**Exercise goal**. From the first line to the last, retype the data below exactly.

**Data**.
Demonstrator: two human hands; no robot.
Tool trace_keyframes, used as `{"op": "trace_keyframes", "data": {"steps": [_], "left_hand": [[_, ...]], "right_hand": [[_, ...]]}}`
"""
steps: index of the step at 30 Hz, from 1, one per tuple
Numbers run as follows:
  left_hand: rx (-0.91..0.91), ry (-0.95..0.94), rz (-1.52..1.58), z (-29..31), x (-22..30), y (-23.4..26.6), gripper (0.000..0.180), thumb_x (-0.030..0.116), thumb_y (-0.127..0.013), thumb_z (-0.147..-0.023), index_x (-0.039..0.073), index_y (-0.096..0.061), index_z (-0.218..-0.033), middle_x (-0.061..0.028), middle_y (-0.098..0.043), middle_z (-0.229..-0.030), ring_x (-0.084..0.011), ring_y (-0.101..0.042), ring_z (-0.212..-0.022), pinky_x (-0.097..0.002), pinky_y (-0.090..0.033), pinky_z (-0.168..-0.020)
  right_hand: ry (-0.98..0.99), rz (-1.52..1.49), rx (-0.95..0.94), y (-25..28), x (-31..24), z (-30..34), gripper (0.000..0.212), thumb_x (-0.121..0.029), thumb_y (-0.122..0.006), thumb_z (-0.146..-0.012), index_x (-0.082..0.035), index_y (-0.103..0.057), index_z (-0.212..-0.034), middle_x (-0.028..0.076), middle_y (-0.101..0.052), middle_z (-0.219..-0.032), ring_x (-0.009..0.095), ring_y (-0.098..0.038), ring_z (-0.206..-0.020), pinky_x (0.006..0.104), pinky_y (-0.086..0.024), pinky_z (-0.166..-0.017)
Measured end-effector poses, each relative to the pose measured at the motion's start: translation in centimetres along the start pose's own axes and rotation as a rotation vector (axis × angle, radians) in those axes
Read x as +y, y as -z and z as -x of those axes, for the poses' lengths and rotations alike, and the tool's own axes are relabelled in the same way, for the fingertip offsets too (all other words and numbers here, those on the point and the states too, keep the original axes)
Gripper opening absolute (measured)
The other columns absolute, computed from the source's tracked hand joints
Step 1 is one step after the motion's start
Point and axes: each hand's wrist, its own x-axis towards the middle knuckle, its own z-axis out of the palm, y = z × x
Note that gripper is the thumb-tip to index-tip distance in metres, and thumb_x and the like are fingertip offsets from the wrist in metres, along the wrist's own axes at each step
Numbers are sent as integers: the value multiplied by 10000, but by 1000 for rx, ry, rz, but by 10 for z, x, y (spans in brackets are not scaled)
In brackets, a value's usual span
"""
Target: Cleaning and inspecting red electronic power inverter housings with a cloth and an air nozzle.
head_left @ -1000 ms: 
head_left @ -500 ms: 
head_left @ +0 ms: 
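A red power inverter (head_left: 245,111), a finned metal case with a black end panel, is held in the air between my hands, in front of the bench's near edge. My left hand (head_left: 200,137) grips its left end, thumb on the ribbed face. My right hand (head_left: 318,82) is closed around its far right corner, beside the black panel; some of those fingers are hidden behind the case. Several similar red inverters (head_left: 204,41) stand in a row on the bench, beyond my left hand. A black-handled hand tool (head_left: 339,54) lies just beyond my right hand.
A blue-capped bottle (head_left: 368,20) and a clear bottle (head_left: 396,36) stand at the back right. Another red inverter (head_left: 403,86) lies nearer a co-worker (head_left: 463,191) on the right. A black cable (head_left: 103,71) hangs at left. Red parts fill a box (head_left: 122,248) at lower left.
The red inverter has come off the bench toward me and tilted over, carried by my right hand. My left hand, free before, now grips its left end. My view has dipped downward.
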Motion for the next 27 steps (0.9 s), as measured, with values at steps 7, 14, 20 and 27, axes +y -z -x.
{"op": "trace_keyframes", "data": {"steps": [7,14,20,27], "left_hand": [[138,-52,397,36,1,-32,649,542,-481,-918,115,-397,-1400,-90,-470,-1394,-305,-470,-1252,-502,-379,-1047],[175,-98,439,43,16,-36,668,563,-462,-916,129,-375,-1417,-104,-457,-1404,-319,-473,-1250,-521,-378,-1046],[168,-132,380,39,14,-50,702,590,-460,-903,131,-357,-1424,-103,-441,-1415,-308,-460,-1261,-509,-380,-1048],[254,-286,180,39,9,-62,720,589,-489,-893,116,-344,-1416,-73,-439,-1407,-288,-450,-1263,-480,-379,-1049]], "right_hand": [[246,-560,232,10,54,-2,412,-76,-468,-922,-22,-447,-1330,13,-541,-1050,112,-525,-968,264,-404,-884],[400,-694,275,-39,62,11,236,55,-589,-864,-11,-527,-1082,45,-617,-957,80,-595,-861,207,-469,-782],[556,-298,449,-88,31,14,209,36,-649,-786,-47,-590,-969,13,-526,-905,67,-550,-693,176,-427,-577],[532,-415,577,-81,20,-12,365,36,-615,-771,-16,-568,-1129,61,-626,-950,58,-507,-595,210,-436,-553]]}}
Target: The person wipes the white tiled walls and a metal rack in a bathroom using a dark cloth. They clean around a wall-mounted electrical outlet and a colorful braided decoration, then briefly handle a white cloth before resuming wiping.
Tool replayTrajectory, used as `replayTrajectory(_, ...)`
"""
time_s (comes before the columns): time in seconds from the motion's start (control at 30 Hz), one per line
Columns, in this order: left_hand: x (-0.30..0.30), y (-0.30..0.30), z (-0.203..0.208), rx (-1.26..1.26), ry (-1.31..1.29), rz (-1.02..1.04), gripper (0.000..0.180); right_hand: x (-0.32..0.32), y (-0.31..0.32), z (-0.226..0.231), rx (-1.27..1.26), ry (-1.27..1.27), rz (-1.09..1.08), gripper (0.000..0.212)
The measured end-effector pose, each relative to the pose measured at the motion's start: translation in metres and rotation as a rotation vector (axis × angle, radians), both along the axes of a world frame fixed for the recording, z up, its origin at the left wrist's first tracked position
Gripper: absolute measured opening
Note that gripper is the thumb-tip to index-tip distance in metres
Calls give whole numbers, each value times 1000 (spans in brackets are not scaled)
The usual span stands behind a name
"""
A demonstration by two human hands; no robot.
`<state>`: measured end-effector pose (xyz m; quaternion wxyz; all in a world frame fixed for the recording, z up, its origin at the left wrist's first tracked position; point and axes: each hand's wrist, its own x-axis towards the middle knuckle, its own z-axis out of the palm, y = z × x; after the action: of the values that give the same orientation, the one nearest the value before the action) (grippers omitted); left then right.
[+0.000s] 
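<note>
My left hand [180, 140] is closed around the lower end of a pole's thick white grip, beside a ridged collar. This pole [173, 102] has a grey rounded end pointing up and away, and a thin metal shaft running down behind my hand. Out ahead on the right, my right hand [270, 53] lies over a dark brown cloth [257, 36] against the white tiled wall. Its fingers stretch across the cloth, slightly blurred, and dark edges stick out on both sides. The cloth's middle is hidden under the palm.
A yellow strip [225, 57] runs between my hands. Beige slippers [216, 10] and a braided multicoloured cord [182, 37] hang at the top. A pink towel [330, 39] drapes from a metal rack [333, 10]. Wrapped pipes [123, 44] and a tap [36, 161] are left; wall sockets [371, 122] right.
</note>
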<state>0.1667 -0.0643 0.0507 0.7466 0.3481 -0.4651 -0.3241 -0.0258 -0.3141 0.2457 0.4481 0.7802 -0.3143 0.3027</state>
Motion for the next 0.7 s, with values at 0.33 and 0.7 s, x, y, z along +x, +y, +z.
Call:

**Task solution**.
Demonstrator: two human hands; no robot.
Tool trace_keyframes, used as `{"op": "trace_keyframes", "data": {"steps": [_], "left_hand": [[_, ...]], "right_hand": [[_, ...]]}}`
"""
steps: index of the step at 30 Hz, from 1, one per tuple
Numbers run as follows:
  left_hand: rx (-0.91..0.91), ry (-0.95..0.94), rz (-1.52..1.58), z (-29..31), x (-22..30), y (-23.4..26.6), gripper (0.000..0.180), thumb_x (-0.030..0.116), thumb_y (-0.127..0.013), thumb_z (-0.147..-0.023), index_x (-0.039..0.073), index_y (-0.096..0.061), index_z (-0.218..-0.033), middle_x (-0.061..0.028), middle_y (-0.098..0.043), middle_z (-0.229..-0.030), ring_x (-0.084..0.011), ring_y (-0.101..0.042), ring_z (-0.212..-0.022), pinky_x (-0.097..0.002), pinky_y (-0.090..0.033), pinky_z (-0.168..-0.020)
  right_hand: ry (-0.98..0.99), rz (-1.52..1.49), rx (-0.95..0.94), y (-25..28), x (-31..24), z (-30..34), gripper (0.000..0.212), thumb_x (-0.121..0.029), thumb_y (-0.122..0.006), thumb_z (-0.146..-0.012), index_x (-0.082..0.035), index_y (-0.103..0.057), index_z (-0.212..-0.034), middle_x (-0.028..0.076), middle_y (-0.101..0.052), middle_z (-0.219..-0.032), ring_x (-0.009..0.095), ring_y (-0.098..0.038), ring_z (-0.206..-0.020), pinky_x (0.006..0.104), pinky_y (-0.086..0.024), pinky_z (-0.166..-0.017)
Measured end-effector poses, each relative to the pose measured at the motion's start: translation in centimetres along the start pose's own axes and rotation as a rotation vector (axis × angle, radians) in those axes
Read x as +y, y as -z and z as -x of those axes, for the poses' lengths and rotations alike, and the tool's own axes are relabelled in the same way, for the fingertip offsets too (all other words and numbers here, those on the point and the states too, keep the original axes)
Gripper opening absolute (measured)
The other columns absolute, computed from the source's tracked hand joints
Step 1 is one step after the motion's start
Point and axes: each hand's wrist, its own x-axis towards the middle knuckle, its own z-axis out of the palm, y = z × x
Note that gripper is the thumb-tip to index-tip distance in metres, and thumb_x and the like are fingertip offsets from the wrist in metres, along the wrist's own axes at each step
Numbers are sent as integers: the value multiplied by 10000, but by 1000 for rx, ry, rz, but by 10 for z, x, y (spans in brackets are not scaled)
In brackets, a value's usual span
"""
Target: Cleaning and inspecting red electronic power inverter housings with a cloth and an air nozzle.
head_left @ -1000 ms: 
head_left @ -500 ms: 
head_left @ +0 ms: 
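A red power inverter (head_left: 245,111), a finned metal case with a black end panel, is held in the air between my hands, in front of the bench's near edge. My left hand (head_left: 200,137) grips its left end, thumb on the ribbed face. My right hand (head_left: 318,82) is closed around its far right corner, beside the black panel; some of those fingers are hidden behind the case. Several similar red inverters (head_left: 204,41) stand in a row on the bench, beyond my left hand. A black-handled hand tool (head_left: 339,54) lies just beyond my right hand.
A blue-capped bottle (head_left: 368,20) and a clear bottle (head_left: 396,36) stand at the back right. Another red inverter (head_left: 403,86) lies nearer a co-worker (head_left: 463,191) on the right. A black cable (head_left: 103,71) hangs at left. Red parts fill a box (head_left: 122,248) at lower left.
The red inverter has come off the bench toward me and tilted over, carried by my right hand. My left hand, free before, now grips its left end. My view has dipped downward.
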Motion for the next 27 steps (0.9 s), as measured, with values at steps 7, 14, 20 and 27, axes +y -z -x.
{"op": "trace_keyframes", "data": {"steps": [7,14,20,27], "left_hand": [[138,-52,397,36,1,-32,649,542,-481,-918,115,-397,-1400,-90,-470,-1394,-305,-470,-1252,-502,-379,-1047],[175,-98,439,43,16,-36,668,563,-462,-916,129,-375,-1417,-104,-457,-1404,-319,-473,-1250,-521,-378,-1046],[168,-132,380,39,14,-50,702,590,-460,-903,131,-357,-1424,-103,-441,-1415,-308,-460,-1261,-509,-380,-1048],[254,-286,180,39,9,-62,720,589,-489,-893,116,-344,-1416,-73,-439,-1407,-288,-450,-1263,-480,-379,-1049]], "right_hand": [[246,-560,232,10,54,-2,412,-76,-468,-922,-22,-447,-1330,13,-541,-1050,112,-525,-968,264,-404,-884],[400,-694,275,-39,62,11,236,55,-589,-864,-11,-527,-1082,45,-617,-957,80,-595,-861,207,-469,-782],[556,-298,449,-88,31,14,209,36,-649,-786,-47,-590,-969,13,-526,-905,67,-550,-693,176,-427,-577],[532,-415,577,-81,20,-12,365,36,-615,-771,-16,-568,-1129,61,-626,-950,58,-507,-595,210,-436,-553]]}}
Target: The person wipes the white tiled walls and a metal rack in a bathroom using a dark cloth. They clean around a wall-mounted electrical outlet and a colorful braided decoration, then briefly handle a white cloth before resuming wiping.
Tool replayTrajectory, used as `replayTrajectory(_, ...)`
"""
time_s (comes before the columns): time in seconds from the motion's start (control at 30 Hz), one per line
Columns, in this order: left_hand: x (-0.30..0.30), y (-0.30..0.30), z (-0.203..0.208), rx (-1.26..1.26), ry (-1.31..1.29), rz (-1.02..1.04), gripper (0.000..0.180); right_hand: x (-0.32..0.32), y (-0.31..0.32), z (-0.226..0.231), rx (-1.27..1.26), ry (-1.27..1.27), rz (-1.09..1.08), gripper (0.000..0.212)
The measured end-effector pose, each relative to the pose measured at the motion's start: translation in metres and rotation as a rotation vector (axis × angle, radians), both along the axes of a world frame fixed for the recording, z up, its origin at the left wrist's first tracked position
Gripper: absolute measured opening
Note that gripper is the thumb-tip to index-tip distance in metres
Calls give whole numbers, each value times 1000 (spans in brackets are not scaled)
The usual span stands behind a name
"""
A demonstration by two human hands; no robot.
`<state>`: measured end-effector pose (xyz m; quaternion wxyz; all in a world frame fixed for the recording, z up, its origin at the left wrist's first tracked position; point and axes: each hand's wrist, its own x-axis towards the middle knuckle, its own z-axis out of the palm, y = z × x; after the action: of the values that give the same orientation, the one nearest the value before the action) (grippers omitted); left then right.
[+0.000s] 
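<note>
My left hand [180, 140] is closed around the lower end of a pole's thick white grip, beside a ridged collar. This pole [173, 102] has a grey rounded end pointing up and away, and a thin metal shaft running down behind my hand. Out ahead on the right, my right hand [270, 53] lies over a dark brown cloth [257, 36] against the white tiled wall. Its fingers stretch across the cloth, slightly blurred, and dark edges stick out on both sides. The cloth's middle is hidden under the palm.
A yellow strip [225, 57] runs between my hands. Beige slippers [216, 10] and a braided multicoloured cord [182, 37] hang at the top. A pink towel [330, 39] drapes from a metal rack [333, 10]. Wrapped pipes [123, 44] and a tap [36, 161] are left; wall sockets [371, 122] right.
</note>
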<state>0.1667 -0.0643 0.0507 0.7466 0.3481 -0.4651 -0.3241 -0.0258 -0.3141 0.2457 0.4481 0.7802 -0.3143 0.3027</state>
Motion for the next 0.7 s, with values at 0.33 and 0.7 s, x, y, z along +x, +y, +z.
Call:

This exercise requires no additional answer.